What we see in the field: Cloud computing has not been spared from the volume and complexity of security threats that continue to escalate. Most enterprises cite security and privacy as top reasons for not adopting cloud computing. In the world of providing security services within organizations, it’s no secret that a proper model employs multiple layers ranging from physical security to information security to network security to data security and so on. There is much research to suggest that base-level security postures of public cloud providers have overtaken the efficacy of traditional IT organizations. However, providing security services to meet the needs of the business to protect its’ assets, customers, and employees requires coordinated disciplines at the web/app/DB tiers to mitigate the threats and impacts of breaches.

Our perspective: Security in the cloud era should be information-centric, built-in, adaptive, and risk-based, with a blend of reactive measures and proactive controls. Complete elimination of risk is largely not possible in today’s spy vs. spy battles, but it becomes a formula based on investments vs. rewards. Organizations need to ensure that their security focus is on the workloads and information traversing private and public networks. Securing the perimeter defenses is mostly table stakes; however, defending against the growing list of daily viruses, vulnerabilities, ransomware attacks, the weaponization of AI, etc. can all be a matter of having the right architecture in place with the right tools to detect, defend against, and mitigate impacts.

The New Cloud Journey

Mastering a Hybrid and Multi-Cloud Strategy

The financial savings and the agility provided by moving business applications into the cloud are no longer theoretical — just look at the successes proven by AWS, Azure, and Oracle. Organizations have seen the benefits of IaaS, PaaS, and SaaS. Now, with the proliferation of development tools and platforms, they are delivering capabilities that customers have come to expect as part of the digital revolution.

Compared with 2017, enterprise central IT is taking a stronger cloud governance role in advising on which apps move to the cloud (69% vs. 63%), managing costs (64% vs. 55%), setting policies (60% vs. 58%), and brokering cloud services (60% vs. 54%).

If organizations are going to innovate and operate at the speed of business, they need to shift their focus to managing across and innovating within the hybrid and multi-cloud ecosystem: understanding, planning for, and having visibility across all cloud and data center assets management structures.

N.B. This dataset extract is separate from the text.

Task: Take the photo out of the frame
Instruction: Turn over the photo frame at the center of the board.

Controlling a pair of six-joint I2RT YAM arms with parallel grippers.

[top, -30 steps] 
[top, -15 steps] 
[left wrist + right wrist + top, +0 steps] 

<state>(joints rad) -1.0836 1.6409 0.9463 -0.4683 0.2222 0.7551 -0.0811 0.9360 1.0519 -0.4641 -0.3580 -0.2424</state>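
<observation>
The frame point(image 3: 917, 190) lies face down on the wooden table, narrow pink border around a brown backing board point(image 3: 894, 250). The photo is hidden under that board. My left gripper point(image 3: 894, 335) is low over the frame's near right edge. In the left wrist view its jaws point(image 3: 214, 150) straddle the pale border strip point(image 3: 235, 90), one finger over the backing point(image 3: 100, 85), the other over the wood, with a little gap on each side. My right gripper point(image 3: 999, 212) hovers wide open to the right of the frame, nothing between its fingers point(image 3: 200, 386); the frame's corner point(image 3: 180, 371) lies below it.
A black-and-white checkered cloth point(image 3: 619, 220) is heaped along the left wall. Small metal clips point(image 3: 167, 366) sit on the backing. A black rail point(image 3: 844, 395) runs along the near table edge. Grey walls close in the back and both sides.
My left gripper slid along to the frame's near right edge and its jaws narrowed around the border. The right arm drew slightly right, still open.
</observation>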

They will need a strategy that allows them to migrate and integrate services and workloads across these new environments to accelerate innovation.

What should be targeted for migration? A successful multi-cloud strategy depends on knowing what can be migrated from the data center into the cloud.

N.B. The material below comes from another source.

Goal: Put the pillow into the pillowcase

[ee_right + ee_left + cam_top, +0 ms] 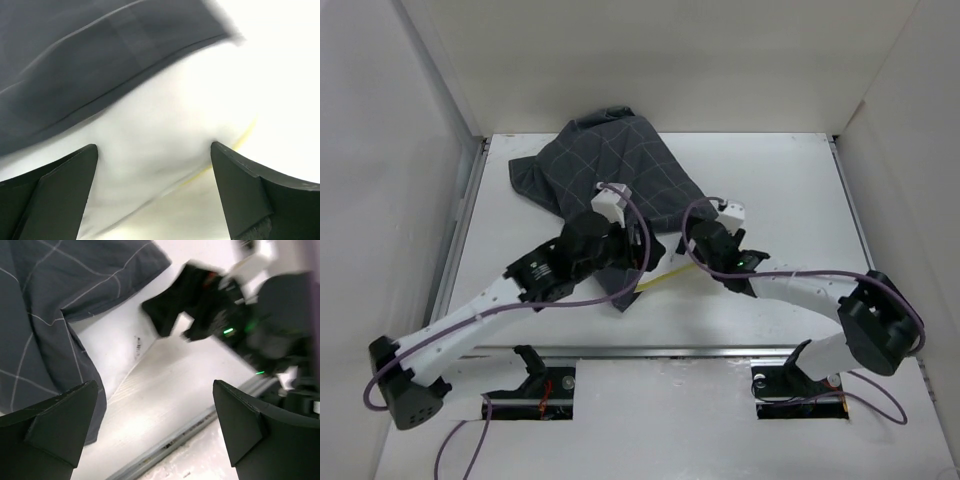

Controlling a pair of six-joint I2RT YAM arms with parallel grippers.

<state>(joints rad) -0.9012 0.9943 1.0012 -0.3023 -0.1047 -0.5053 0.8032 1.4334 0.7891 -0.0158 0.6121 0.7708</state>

The Hybrid and Multi-Cloud Strategy Checklist

If an application can be migrated, then what are the potential financial impacts?

  • Will it increase CapEx savings? How will this impact the software vendor license? What are the trade-offs to reduce capital expense and depreciation considerations?
  • What will be the impact on operational expense profiles?

How will this impact the current model of application support and operations?

Is the consideration for the workload migration merely a cost-savings exercise associated with running the business or will the migration offer new grow-the-business capabilities?

How does this impact your staffing requirements and skillsets needed to design, implement, support, and operate these new platforms and technologies?

Does the migration benefit the application’s end-users and/or your customers?

  • Will migrating the application make it easier for them to interact with and use the business service?
  • Will it help attract new customers?
  • Will it help retain current customers?

How rapidly can new features and capabilities being rolled out?

Will it provide a competitive advantage for your company?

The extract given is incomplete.